Researchers have recently identified what they call a "nitroplast," a cellular organelle capable of nitrogen fixation. This discovery, likely a result of an evolutionary process that began 100 million years ago, could redefine our understanding of the interactions between bacteria and marine algae.
Previously, it was assumed that these microorganisms merely maintained a symbiotic relationship, but it turns out the microbe has integrated into the algae, becoming an essential part of its metabolism.
This image shows a cell of Braarudosphaera bigelowii dividing into two, with nitroplasts (UCYN-A) appearing in cyan.
Credit: Valentina Loconte
The nitroplast originates from an oceanic bacterium, swallowed by an algal cell millions of years ago. This event is an example of "primary endosymbiosis," a rare process in which a eukaryotic cell (complex cell with a nucleus) envelops a prokaryotic cell (without a nucleus), leading to significant biological evolutions. This process is similar to how mitochondria and chloroplasts, essential for cell respiration and photosynthesis respectively, evolved.
The first indication that the microbe was more than just a simple passenger came in 1998, when scientists isolated a segment of the microbe's DNA from Pacific seawater, discovering its ability to fix nitrogen. Subsequent studies at Kochi University in Japan cultivated algae bearing this microbe, enabling comparative studies that showed the synchronization of their growth.

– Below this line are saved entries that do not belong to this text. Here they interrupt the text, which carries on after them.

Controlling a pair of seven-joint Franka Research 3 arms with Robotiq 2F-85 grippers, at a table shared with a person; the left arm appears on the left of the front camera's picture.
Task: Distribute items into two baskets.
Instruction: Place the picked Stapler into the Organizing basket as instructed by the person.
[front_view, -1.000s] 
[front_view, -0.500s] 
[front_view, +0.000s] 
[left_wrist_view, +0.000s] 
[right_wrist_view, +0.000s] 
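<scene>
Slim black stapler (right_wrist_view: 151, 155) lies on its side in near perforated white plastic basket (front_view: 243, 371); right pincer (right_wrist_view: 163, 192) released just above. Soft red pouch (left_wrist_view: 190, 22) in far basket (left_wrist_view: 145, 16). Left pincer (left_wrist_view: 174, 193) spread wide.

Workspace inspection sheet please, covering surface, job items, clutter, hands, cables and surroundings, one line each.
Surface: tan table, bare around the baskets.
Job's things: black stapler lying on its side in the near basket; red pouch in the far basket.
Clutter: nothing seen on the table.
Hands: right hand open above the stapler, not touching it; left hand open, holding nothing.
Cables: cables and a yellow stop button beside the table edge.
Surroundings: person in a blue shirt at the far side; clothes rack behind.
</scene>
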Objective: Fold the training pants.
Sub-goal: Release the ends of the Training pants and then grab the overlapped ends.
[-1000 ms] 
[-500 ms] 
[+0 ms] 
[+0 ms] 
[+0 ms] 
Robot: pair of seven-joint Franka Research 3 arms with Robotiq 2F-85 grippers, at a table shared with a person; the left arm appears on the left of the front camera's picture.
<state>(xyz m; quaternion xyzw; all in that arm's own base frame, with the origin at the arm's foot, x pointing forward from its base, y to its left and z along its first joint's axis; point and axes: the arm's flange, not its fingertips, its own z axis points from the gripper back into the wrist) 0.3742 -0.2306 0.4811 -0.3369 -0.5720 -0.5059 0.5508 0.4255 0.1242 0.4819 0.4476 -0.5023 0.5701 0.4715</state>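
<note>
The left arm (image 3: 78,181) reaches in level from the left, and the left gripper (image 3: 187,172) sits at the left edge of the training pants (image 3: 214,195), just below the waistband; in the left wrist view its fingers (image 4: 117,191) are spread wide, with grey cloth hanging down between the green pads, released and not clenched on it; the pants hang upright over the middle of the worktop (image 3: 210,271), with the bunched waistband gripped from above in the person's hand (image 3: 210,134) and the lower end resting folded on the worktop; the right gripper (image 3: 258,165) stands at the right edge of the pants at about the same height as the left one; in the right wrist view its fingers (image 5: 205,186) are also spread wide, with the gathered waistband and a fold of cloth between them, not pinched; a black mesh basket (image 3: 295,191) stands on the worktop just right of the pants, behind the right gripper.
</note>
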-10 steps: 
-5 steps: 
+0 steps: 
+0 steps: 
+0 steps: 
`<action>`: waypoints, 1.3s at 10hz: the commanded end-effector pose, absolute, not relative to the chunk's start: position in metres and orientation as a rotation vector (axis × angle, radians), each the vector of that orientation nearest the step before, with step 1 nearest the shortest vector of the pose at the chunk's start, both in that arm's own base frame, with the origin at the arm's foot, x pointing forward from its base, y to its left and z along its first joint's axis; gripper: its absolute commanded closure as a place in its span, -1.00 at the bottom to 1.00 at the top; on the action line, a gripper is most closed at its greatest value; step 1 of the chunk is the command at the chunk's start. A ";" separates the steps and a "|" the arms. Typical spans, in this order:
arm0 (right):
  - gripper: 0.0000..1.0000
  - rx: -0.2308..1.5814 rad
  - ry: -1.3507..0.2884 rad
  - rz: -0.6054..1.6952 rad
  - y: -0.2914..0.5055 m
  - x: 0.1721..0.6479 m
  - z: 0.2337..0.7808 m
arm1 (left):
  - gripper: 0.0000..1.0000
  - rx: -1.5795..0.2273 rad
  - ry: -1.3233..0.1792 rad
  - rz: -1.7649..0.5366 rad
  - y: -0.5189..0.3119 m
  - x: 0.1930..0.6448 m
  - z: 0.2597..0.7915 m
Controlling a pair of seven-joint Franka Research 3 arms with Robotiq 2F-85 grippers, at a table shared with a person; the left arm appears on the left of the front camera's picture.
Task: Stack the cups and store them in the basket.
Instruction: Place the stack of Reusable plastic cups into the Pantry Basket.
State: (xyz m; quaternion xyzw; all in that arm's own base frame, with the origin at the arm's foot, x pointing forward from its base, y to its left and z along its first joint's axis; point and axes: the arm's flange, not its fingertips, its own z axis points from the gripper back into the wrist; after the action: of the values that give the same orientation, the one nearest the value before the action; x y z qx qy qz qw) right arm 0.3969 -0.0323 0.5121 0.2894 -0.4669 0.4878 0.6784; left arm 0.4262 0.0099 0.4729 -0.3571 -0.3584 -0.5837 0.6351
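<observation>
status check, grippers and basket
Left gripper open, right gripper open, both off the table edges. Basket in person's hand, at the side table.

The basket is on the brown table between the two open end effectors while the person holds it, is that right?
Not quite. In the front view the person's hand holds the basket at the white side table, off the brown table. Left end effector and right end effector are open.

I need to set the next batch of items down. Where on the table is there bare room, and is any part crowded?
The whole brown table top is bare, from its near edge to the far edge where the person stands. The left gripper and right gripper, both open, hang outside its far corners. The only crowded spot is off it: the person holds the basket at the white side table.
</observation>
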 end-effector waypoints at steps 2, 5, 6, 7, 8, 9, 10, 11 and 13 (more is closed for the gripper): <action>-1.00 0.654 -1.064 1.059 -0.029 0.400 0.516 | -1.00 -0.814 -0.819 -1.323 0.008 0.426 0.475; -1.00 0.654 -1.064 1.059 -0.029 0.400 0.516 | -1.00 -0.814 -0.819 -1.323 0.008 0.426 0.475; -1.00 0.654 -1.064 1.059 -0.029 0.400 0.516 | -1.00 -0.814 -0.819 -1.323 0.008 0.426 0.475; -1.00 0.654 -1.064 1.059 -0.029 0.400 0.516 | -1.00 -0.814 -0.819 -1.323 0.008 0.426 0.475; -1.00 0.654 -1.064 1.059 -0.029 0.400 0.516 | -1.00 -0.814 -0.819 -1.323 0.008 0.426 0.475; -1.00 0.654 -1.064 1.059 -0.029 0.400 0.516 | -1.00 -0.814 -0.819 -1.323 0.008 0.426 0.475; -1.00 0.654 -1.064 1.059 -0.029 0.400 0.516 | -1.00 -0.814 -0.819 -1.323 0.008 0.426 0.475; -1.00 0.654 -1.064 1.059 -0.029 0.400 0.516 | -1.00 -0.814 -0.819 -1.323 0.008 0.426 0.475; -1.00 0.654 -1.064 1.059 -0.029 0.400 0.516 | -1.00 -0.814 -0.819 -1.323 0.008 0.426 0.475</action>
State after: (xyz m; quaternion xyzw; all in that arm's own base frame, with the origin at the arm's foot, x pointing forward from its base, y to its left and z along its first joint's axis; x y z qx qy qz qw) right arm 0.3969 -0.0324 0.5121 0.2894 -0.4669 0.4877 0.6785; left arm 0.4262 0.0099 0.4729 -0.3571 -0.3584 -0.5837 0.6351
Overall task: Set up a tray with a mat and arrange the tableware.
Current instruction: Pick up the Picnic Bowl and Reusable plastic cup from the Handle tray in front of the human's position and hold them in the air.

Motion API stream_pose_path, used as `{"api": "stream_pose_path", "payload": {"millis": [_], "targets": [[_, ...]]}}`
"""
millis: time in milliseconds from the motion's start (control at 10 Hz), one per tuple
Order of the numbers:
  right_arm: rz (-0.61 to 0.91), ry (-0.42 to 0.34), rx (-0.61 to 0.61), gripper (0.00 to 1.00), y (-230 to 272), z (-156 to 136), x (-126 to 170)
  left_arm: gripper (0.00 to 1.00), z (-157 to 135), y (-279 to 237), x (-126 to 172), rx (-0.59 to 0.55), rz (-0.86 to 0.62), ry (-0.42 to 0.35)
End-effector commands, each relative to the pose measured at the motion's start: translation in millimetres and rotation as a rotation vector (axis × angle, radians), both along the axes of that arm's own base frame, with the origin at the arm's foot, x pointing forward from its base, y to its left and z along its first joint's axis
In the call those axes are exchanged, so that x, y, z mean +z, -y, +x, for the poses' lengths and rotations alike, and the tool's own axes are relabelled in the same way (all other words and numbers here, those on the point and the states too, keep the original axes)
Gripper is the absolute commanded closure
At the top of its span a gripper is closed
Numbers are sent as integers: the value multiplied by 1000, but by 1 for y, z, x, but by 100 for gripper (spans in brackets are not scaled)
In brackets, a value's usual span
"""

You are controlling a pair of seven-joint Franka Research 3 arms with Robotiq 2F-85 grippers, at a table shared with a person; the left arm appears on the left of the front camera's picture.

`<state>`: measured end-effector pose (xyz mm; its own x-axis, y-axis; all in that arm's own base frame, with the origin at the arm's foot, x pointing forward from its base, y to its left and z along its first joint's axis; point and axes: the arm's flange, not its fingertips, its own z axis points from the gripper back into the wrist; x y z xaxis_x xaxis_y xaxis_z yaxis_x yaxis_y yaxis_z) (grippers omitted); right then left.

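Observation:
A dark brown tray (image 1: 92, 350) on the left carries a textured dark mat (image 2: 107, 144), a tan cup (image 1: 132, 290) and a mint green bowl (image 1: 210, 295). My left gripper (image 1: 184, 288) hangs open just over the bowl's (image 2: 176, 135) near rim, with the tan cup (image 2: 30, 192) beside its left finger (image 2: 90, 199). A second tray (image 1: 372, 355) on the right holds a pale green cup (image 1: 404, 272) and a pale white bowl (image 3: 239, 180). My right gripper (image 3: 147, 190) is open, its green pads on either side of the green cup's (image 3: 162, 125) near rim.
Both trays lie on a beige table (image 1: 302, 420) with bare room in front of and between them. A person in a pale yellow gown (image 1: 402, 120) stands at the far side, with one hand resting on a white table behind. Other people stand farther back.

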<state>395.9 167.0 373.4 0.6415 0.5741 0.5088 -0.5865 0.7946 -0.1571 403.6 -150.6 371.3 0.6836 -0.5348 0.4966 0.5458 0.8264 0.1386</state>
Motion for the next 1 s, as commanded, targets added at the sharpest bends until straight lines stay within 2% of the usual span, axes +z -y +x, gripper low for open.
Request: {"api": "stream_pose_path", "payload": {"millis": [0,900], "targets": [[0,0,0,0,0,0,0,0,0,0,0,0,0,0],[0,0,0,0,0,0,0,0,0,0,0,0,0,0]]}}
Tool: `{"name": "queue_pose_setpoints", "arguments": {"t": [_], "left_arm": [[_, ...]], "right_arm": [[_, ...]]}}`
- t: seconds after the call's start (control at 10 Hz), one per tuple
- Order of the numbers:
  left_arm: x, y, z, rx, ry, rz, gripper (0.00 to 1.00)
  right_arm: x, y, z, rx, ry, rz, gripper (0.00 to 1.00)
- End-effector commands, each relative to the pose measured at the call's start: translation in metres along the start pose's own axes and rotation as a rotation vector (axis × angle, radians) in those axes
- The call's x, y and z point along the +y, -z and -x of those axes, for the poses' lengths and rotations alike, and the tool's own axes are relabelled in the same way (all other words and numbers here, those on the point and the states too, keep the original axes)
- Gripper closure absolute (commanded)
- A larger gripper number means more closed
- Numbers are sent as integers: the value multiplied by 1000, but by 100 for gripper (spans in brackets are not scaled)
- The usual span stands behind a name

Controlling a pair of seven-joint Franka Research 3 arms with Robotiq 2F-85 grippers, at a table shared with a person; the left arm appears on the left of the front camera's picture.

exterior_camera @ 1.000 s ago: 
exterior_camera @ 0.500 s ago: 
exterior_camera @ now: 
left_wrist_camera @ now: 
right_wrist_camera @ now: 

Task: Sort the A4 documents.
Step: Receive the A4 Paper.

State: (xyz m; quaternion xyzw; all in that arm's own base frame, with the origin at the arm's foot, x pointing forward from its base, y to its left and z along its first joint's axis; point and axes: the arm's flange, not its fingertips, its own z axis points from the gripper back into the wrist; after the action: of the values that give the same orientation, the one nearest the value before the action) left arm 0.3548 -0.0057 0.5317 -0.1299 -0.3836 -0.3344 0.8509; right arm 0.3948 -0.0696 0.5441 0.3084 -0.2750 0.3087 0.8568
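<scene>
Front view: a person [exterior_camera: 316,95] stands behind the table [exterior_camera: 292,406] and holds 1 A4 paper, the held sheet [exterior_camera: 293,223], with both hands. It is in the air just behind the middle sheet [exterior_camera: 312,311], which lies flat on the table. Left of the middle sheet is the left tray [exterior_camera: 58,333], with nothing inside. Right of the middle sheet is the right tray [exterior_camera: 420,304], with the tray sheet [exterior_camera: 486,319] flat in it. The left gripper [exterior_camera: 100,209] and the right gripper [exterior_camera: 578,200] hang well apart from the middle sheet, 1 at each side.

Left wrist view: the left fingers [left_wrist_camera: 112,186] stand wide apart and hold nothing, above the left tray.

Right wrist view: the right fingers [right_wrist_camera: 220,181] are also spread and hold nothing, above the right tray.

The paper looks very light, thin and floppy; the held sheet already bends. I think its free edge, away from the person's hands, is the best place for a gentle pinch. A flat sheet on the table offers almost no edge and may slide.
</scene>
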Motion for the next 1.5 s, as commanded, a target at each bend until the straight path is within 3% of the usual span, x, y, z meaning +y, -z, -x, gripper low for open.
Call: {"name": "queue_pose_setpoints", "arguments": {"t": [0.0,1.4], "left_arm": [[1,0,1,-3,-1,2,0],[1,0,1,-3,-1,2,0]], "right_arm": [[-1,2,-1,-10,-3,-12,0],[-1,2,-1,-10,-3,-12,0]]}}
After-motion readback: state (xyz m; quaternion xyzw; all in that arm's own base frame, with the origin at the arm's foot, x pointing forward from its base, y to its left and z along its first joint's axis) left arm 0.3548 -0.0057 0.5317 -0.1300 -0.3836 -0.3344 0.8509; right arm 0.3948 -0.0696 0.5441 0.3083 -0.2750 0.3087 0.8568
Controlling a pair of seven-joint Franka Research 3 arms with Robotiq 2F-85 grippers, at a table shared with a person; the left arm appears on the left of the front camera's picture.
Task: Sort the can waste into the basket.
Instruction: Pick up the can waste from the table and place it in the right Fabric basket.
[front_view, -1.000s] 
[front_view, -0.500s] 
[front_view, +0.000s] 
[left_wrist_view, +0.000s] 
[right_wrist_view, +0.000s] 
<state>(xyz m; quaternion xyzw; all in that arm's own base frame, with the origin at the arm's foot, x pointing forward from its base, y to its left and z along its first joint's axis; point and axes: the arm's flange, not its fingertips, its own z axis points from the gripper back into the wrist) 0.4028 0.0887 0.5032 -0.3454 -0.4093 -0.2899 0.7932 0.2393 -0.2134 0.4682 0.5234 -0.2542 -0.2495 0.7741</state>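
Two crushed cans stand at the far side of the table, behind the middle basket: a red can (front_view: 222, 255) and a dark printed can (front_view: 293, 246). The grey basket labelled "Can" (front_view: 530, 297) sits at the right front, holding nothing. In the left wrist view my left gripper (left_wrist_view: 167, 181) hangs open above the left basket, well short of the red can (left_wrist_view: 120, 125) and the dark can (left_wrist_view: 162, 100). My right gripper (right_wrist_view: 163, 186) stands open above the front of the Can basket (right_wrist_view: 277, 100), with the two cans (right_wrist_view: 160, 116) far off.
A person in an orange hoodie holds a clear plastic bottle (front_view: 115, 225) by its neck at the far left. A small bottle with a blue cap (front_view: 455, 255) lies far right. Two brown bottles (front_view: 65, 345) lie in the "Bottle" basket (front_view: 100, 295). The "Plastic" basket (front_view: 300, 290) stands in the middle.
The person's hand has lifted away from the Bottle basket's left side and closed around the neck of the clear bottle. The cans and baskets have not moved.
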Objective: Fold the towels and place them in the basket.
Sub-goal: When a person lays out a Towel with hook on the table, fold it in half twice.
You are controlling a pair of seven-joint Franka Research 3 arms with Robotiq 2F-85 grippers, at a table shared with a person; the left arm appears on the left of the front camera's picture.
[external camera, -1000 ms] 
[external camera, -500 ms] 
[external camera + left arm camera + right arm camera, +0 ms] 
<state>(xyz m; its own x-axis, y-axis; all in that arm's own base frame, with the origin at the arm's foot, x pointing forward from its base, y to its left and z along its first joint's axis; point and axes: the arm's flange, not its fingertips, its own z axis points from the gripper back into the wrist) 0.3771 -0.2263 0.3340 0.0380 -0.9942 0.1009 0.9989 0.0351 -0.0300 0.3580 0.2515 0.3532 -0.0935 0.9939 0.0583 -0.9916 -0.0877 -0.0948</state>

The findings, published in scientific journals like
Cell and
Science, confirm that UCYN-A (the scientific name of the nitroplast) imports proteins from its host algae, depending on it for its functionality.
This microscopic image shows a marine algae cell with a black arrow pointing to the new organelle, the nitroplast.
Credit: Tyler Coale
This discovery could have significant implications, not only for cell biology but also for our understanding of the evolution of marine ecosystems and their ability to fix nitrogen, a crucial element for life on Earth.